Problem Statement:
The manual audit process for approved insurance claims is highly time-consuming, error-prone, and inefficient, leading to potential fraud, compliance risks, and financial discrepancies. The lack of automation in critical verification and fraud detection tasks results in delays, inconsistencies, and operational inefficiencies.
Key Issues in the Manual Process:
Time-Consuming & Labor-Intensive
- Claim selection, document retrieval, and verification require significant manual effort.
- Cross-checking claim details against policy terms and fraud patterns is slow.
High Risk of Human Errors
- Manual data entry and document verification increase the likelihood of missed fraud indicators.
- Policy compliance checks may be inconsistently applied, leading to incorrect approvals.
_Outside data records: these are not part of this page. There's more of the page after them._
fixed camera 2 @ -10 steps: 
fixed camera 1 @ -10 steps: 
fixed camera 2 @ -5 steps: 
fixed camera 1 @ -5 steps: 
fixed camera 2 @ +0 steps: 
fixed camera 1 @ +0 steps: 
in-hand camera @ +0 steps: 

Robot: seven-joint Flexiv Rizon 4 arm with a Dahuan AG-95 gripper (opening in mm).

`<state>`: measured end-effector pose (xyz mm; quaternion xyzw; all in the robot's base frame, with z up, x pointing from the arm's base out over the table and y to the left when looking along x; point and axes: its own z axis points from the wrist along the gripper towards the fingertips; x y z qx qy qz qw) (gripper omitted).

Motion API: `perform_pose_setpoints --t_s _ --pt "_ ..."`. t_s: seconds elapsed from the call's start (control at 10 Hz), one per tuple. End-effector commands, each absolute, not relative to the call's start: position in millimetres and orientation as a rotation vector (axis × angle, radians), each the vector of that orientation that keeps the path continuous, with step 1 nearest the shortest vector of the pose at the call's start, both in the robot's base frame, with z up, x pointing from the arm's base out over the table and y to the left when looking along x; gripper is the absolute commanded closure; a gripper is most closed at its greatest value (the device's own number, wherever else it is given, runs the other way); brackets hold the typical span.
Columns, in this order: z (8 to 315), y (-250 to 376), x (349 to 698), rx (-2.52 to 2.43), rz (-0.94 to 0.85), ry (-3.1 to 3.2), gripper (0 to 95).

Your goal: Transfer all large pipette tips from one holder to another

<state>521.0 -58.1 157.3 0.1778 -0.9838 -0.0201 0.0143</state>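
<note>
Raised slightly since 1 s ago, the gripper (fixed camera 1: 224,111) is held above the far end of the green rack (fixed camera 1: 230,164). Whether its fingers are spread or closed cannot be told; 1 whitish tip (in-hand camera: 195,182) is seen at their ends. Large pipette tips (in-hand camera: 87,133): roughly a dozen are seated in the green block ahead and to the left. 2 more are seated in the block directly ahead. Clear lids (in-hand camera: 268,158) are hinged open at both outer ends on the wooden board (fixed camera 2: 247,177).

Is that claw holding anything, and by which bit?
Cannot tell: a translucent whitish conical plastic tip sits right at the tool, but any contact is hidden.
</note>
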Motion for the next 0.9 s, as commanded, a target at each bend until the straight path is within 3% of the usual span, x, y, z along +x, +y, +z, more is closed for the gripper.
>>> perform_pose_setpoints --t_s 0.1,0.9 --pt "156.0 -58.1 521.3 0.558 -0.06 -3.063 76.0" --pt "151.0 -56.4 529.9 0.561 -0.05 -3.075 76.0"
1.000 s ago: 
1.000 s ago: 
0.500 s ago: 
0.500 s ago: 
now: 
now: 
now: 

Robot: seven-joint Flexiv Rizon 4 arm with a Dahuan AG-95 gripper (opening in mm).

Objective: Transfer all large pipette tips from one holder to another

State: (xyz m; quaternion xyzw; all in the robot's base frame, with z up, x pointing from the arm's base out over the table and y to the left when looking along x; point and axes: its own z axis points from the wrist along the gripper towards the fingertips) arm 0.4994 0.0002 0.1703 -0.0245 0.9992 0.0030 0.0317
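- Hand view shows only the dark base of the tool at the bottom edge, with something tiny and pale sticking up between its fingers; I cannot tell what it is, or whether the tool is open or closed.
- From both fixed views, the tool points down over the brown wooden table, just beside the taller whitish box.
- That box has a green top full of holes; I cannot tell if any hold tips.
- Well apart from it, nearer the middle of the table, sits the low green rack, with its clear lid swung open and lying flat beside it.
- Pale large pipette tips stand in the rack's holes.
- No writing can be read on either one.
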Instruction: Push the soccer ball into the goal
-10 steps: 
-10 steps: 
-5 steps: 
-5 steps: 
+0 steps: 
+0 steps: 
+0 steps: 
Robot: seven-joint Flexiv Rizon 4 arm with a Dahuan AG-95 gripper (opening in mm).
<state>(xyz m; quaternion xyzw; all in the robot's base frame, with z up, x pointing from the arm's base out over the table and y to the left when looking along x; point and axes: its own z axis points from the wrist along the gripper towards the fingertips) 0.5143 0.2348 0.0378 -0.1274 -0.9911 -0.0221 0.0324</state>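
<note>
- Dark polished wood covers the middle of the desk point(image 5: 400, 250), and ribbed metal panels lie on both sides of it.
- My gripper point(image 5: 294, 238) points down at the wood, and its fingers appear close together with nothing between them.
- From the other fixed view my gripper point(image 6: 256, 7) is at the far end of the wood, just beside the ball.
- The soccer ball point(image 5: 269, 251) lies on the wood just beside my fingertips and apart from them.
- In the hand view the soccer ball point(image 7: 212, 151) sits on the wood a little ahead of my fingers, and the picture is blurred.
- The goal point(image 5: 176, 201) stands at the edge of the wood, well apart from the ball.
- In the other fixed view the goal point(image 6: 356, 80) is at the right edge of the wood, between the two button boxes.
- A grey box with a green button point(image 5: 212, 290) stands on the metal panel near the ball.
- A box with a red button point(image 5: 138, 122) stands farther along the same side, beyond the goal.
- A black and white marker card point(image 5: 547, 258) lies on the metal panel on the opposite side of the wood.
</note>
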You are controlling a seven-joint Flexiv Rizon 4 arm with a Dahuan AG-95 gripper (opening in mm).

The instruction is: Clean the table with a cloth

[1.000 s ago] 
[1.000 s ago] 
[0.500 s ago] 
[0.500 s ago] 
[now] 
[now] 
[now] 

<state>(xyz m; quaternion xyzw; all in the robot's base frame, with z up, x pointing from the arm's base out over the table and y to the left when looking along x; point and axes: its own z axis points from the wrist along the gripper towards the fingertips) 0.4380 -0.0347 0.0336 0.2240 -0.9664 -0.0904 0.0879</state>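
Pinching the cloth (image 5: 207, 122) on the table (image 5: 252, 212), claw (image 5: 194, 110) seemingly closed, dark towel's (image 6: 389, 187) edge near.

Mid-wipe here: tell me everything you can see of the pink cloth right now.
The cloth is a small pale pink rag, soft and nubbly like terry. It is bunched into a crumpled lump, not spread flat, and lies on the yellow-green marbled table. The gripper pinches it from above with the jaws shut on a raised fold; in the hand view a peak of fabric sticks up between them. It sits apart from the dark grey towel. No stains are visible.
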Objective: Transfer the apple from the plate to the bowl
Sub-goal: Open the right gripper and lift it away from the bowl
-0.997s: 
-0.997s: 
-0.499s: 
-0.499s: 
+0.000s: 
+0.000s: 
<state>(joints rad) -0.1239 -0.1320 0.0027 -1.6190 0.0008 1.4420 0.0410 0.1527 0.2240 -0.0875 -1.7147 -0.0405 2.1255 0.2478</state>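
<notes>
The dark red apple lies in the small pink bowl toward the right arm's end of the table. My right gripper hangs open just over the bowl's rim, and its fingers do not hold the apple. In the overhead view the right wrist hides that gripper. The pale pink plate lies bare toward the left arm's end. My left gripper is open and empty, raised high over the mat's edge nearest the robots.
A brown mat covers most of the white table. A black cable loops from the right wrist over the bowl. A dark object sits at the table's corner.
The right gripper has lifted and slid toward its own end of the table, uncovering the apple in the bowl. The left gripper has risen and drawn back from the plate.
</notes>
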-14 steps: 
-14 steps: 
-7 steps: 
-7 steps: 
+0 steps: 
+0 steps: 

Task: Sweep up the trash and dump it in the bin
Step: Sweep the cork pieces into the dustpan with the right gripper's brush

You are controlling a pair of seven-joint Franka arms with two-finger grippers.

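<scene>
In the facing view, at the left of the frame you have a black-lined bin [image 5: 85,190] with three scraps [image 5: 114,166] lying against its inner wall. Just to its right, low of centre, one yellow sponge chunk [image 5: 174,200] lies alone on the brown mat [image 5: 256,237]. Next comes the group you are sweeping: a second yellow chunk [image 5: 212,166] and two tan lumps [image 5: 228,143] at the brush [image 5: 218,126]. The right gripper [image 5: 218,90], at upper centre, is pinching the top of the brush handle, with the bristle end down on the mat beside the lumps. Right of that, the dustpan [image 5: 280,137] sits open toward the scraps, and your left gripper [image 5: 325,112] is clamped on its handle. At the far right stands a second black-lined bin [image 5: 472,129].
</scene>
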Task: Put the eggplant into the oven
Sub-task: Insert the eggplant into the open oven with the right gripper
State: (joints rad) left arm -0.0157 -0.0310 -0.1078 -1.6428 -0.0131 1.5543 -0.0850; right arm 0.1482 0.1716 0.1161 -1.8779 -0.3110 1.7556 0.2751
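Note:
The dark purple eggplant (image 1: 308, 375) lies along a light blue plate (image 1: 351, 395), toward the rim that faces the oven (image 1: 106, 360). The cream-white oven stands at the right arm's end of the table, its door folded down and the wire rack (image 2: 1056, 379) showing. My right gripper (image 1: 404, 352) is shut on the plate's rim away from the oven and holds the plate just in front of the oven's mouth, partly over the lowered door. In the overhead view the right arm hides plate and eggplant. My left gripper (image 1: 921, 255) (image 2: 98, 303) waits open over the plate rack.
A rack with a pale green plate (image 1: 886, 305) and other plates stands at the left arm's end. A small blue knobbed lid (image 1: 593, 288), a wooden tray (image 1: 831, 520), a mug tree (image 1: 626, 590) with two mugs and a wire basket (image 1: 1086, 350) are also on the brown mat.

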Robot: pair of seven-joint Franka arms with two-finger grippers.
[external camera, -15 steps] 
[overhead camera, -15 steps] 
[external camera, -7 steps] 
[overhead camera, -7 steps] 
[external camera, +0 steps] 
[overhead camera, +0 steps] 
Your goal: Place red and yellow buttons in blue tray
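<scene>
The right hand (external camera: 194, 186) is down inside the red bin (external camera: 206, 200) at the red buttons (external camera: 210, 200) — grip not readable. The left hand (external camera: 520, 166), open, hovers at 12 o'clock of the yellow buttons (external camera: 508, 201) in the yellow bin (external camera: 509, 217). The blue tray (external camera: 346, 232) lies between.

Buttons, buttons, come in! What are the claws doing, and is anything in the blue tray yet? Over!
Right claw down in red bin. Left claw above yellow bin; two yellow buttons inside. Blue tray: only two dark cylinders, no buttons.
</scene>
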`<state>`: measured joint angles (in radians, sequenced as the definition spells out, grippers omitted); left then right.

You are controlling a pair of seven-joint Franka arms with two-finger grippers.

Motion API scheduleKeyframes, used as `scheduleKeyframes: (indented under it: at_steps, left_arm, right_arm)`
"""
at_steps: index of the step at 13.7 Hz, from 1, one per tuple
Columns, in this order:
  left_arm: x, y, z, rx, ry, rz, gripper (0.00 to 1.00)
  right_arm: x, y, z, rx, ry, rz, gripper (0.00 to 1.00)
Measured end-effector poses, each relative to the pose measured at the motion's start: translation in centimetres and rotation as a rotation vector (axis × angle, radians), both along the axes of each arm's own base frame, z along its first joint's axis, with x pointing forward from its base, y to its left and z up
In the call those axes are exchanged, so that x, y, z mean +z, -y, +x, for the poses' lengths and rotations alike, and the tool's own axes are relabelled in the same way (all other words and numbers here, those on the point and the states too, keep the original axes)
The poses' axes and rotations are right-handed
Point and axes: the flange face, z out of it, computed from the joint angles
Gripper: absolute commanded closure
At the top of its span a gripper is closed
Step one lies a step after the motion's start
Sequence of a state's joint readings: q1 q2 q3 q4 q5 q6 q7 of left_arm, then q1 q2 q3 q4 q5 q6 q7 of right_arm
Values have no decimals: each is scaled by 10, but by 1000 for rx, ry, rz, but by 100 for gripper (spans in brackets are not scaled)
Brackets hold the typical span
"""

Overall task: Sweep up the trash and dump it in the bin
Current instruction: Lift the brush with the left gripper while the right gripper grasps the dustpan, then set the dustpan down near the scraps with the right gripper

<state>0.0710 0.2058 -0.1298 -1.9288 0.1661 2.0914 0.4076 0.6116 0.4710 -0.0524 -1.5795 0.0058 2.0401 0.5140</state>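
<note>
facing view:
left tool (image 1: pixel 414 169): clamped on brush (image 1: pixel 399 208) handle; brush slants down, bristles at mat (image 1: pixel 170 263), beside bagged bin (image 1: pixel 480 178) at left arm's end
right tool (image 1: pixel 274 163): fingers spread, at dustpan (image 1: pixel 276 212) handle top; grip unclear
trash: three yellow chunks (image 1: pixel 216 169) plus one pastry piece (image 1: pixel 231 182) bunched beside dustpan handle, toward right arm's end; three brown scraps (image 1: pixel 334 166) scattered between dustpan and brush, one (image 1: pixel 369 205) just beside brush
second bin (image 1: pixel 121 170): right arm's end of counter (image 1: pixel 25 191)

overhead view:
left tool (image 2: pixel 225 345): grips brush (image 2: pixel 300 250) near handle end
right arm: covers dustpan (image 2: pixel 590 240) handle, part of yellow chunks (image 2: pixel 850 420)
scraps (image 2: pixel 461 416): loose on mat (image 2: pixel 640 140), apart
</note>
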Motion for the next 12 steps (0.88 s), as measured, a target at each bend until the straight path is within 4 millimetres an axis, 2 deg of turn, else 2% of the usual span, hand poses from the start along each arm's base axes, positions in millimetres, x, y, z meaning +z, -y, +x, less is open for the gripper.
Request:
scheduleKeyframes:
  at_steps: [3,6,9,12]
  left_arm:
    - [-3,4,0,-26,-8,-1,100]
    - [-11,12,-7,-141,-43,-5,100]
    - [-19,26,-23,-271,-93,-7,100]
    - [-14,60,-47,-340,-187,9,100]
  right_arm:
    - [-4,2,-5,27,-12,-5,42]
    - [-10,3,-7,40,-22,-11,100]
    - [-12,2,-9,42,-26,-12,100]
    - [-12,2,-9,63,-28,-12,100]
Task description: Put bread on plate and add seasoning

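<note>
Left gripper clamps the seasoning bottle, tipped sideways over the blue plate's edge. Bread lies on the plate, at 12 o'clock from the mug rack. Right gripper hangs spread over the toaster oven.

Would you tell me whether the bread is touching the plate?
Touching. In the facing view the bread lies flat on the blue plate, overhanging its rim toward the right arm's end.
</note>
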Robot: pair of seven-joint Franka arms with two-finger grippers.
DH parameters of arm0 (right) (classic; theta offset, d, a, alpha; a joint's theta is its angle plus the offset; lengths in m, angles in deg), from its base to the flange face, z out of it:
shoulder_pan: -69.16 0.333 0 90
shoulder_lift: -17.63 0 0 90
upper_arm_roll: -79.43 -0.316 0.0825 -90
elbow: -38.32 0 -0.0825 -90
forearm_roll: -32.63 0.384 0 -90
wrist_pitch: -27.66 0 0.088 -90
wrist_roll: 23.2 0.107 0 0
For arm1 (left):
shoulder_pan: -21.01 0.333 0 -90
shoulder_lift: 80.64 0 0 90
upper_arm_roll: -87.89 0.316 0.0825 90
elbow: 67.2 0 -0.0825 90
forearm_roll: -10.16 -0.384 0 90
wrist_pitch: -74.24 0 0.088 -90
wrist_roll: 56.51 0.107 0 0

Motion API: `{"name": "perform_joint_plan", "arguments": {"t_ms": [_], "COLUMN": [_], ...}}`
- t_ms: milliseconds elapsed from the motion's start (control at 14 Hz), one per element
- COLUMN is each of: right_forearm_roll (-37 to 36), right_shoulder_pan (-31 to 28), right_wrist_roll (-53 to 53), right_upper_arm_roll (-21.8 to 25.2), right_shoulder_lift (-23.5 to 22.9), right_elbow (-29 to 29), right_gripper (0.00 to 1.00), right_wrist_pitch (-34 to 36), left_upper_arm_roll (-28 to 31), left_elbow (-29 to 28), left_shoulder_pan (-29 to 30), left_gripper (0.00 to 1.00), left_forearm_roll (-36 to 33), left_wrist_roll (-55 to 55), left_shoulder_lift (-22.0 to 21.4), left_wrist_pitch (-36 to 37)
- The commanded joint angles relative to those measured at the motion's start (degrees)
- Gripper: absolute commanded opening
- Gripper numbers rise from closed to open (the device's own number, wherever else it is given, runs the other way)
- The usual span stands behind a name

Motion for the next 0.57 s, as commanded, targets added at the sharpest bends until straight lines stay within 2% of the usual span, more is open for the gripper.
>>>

Fraud Detection is Limited & Reactive
- Fraud patterns are difficult to detect manually, as they require analyzing large datasets.
- Suspicious activities (duplicate claims, exaggerated amounts) often go unnoticed.
- Investigations occur after fraud has already happened, rather than proactively preventing it.
Poor Scalability & Bottlenecks
- As claim volumes grow, the audit team struggles to keep up, leading to backlogs.
- High workload increases burnout risk for auditors, further impacting efficiency.
The As-Is Flow diagram
Need for Agentic Automation
The above challenges highlight the need for an Agentic Automation solution that can:
Speed up claim audits with Agentic AI-driven document verification.
Reduce human errors by enforcing standard compliance checks.
Enhance fraud detection with Agentic AI-based pattern recognition.
Improve classification with Agentic AI-assisted decision-making.
Ensure scalability to handle large claim volumes efficiently.